If you make the mistake of using an animal you think is penta-het (or whatever) for a test cross and it isn't really what you think it is, you've just wasted a lot of time and effort and now have no idea what genes your animals are really carrying.
It is also time to accept that penta-het animals are no longer the perfect tool for all test-crosses, and that the term “all-het” isn’t appropriate. Why? Because we have now confirmed a new color gene - hypomelanistic - and more are about to be discovered.
And let’s not forget all of the other traits we breed for, like GFP, RFP, Eyeless, Medusa, etc
Currently, the best test-cross tool is a hexa-het axolotl - one that carries all six of the (common) known color-influencing genes! (white, albino, melanoid, axanthic, copper, hypomelanistic) Unless your axolotl carries at least all six of these genes it is not justified to call it “all-het”, and as soon as the next new gene is confirmed even that won’t be acceptable. The addition of the hypomelanism gene to the mix makes correctly identifying which parents to use to produce those hexa-hets exponentially more challenging than producing penta-hets.

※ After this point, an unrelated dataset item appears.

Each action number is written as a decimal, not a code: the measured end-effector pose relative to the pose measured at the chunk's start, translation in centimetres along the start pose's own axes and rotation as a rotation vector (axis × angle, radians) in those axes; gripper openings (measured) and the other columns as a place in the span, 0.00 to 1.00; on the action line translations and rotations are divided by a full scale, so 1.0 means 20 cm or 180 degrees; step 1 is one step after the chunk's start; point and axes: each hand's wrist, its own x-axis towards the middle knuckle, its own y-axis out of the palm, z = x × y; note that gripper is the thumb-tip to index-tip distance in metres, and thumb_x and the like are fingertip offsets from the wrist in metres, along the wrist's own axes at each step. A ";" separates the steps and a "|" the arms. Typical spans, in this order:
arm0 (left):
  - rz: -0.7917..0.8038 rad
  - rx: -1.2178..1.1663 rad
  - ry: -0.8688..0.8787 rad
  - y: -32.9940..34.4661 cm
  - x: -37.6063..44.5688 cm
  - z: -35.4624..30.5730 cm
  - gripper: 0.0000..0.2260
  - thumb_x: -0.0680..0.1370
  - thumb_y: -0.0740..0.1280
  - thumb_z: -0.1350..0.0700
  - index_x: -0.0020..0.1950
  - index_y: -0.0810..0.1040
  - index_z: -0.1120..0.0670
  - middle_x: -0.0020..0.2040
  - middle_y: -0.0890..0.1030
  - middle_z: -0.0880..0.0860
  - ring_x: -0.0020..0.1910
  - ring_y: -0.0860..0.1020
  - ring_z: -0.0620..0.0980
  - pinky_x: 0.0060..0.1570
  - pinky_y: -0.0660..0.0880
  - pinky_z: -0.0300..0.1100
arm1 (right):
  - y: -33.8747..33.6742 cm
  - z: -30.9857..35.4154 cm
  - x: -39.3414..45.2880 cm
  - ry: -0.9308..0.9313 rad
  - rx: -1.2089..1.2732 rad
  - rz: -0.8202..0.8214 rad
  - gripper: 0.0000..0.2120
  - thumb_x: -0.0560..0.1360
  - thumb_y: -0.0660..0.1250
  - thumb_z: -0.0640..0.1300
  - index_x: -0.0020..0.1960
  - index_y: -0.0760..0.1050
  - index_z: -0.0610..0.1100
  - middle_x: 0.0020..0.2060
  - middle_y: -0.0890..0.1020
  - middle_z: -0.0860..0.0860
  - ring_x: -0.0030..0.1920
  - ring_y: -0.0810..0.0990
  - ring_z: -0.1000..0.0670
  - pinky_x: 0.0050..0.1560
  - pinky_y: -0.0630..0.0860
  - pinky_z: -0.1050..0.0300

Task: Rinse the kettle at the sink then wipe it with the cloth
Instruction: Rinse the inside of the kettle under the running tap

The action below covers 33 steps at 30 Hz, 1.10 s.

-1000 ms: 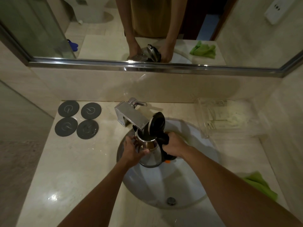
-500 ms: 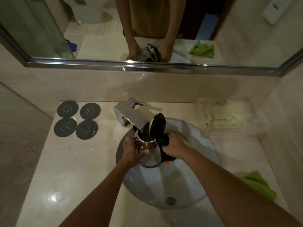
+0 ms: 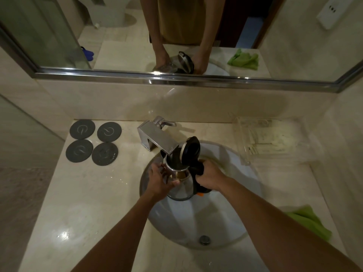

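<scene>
A steel kettle [image 3: 179, 190] with a black handle and its black lid [image 3: 191, 149] flipped up is held over the white sink [image 3: 225, 222]. Its mouth sits right under the square chrome tap [image 3: 157, 137]. My right hand [image 3: 210, 176] grips the black handle. My left hand [image 3: 159, 180] holds the steel body near the rim, thumb on the side. A green cloth [image 3: 310, 222] lies on the counter at the right, partly hidden behind my right forearm.
Several grey round coasters [image 3: 92, 142] lie at the back left of the marble counter [image 3: 78, 203]. A clear plastic tray [image 3: 269, 140] stands at the back right. The mirror [image 3: 176, 36] runs along the wall. The drain [image 3: 204, 239] is at the basin's front.
Hardly anything differs; both hands keep the kettle under the tap in the same pose.
</scene>
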 end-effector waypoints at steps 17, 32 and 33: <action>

Many breeders (myself included) used to avoid revealing the method used for producing multi-het offspring because - let's face it - it takes a lot of work for us to do it correctly, and we don’t get paid if everyone knows they can do it on their own. But it’s been a while and that ship has sailed. Anyone who passed secondary-school Biology class should be able to figure it out by now. Also; I just explained exactly how it is done.
Please be careful and ask the right questions when paying big money for an all-het, penta-het, hexa-het, octa-het, whatever axolotl. The breeder should be absolutely sure of the genotype of the animal you’re getting, or should be clear and honest about the probabilities.